● **How to complete this task**: The result should be the listing below, restated exactly, with its pictures left out.

==== Input data

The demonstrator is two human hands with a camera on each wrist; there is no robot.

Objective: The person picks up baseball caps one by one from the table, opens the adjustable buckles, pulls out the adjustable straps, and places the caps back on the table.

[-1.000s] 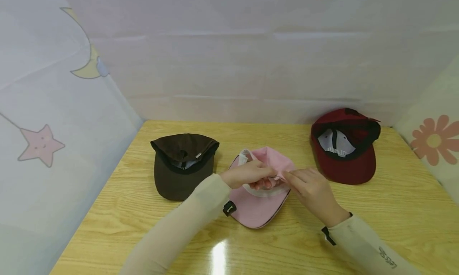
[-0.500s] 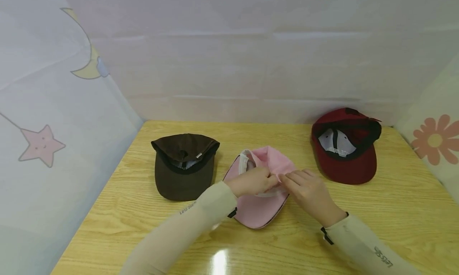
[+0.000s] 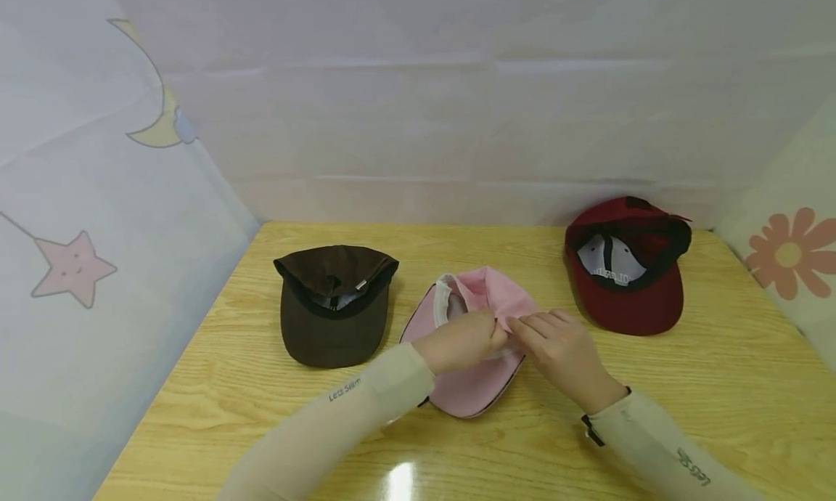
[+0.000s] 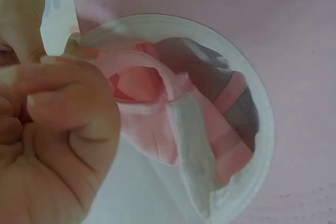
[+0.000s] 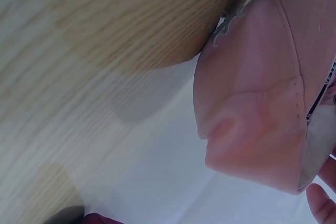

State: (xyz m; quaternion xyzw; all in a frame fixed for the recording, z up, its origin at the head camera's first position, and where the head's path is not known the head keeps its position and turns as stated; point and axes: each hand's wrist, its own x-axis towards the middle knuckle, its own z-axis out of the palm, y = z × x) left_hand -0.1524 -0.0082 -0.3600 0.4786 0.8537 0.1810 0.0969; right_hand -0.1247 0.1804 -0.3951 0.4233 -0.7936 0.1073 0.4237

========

● **Solution to this exercise**:
The demonstrator is two human hands with a camera on each wrist; there is no robot.

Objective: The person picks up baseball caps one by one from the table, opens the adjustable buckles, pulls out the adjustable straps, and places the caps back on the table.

[-1.000s] 
[-0.500s] 
[+0.000s] 
[+0.000s] 
[+0.000s] 

State: (xyz m; quaternion xyzw; all in a frame fixed for the recording, z up, its origin at the head camera's first position, and where the head's path is not known the head keeps its position and turns as stated; point and axes: each hand's wrist, its own x-axis towards the middle knuckle, its own z-axis out of the palm, y = z × x) left_hand -0.1524 -0.0082 -0.3600 0.4786 0.8537 0.1810 0.0969; right_hand -0.1247 0.1804 -0.3951 0.4233 -0.7936 0.1073 0.4237

What has been written completes the answer.